目の前にさっきまでいた獣人のおじさんはいなくなっている。
色々考えた結果、何かの間違いであるとは思うのだがおそらくは僕が悪いのであろうという結論に至る。
耳を触った女の子が号泣し、友達の獣人の女の子までつられて泣き出したこと。そしてその親が激怒していること。
おそらくだがこの国では獣人の耳に触れるのはそれすなわち罪に問われる行為なのだろう。
そんなん知るか
ってわけではあるがこの国にはこの国のルールがある。僕が不意に起こしてしまったことは大変申し訳ないことをしたなと思うわけだが、触ることのできない犬耳なんて犬耳にあらず。
触れない肉球なんて肉球にあらずだ。
索敵を広げるとタカシとマサルは僕が捕まったところから近くの家に入っていった。おそらく酒の呑めるところなのだろう。

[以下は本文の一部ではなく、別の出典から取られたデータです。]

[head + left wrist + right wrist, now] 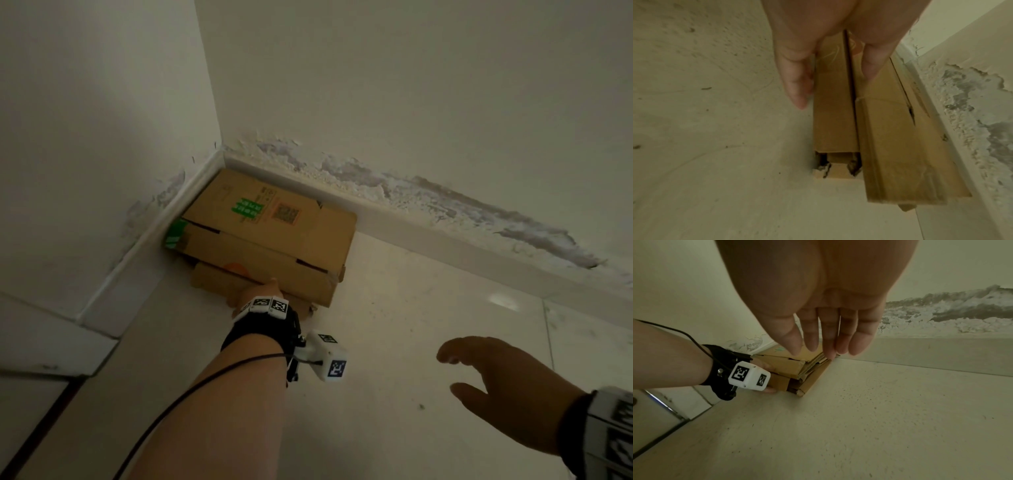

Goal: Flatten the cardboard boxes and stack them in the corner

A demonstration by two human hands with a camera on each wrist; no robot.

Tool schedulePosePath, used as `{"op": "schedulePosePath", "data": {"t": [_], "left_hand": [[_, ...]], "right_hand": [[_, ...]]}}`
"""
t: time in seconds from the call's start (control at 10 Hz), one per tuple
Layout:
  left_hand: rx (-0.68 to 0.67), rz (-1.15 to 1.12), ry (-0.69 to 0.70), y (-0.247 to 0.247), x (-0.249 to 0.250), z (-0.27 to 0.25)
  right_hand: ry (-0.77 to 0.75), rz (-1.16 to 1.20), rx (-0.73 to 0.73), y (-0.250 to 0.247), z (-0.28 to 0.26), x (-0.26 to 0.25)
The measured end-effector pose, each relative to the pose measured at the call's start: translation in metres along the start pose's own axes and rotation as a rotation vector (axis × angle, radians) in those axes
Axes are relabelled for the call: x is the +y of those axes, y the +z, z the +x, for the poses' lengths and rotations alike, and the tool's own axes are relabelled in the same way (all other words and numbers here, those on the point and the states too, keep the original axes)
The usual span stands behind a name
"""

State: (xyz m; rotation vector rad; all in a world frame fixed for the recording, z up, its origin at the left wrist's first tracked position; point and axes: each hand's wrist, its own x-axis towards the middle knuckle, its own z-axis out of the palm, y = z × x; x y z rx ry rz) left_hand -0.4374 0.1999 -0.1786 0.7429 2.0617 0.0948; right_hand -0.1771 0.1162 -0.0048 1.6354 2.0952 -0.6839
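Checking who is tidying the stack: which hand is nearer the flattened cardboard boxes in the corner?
Left. The left hand touches the front edge of the flattened cardboard boxes, gripping the lower piece. The right hand hovers open above the floor, apart from them.

1. We find the stack of flattened brown cardboard boxes (267, 236) hemmed in by two white walls (376, 85) at its back and left.
2. The pale tiled floor (394, 342) lies open along its front and right.
3. The left hand (255, 294) occupies the front edge.
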Motion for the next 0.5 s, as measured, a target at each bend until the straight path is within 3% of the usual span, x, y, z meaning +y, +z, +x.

あのヤロー共俺が捕まるとき他人のふりしやがったからな。
結構人口は多いな。端から端まで結構広く田んぼが広がっているが家屋も並んで建てられている。100人200人程度じゃなさそうだ。
獣人も多いが侍と鍛冶屋が割と多い。
刀を何本か調達しておきたいな。
いや、そもそもどうすれば侍という職業になれるんだろうか?そこを知りたい。
索敵にも結界は反応で出ている。この村を大きく囲っているように展開しているな。
やっぱり外からの外敵の侵入を防ぐようになっているんだろう。
ん??山の麓の方に移動しているのはよしこちゃん。僕がさっき耳をフニフニした子だ。
少し離れたところに友達も数人居るがそこから離れている。
ピタリと動きが止まった。随分と結界に近いところに居るがどうしたんだ?またボールでも追いかけているんだろうか?
急に動き出した。結界に向かって・・・・結界を越えたぞ。動きがおかしい。
HPが若干減少している・・・・・・・転げ落ちてるんじゃないのか?
移動する先に大きな反応・・・・・
ドオン!!
僕は封魔錠を外し壁をぶち破って外に出るとすぐに空を駆けだした。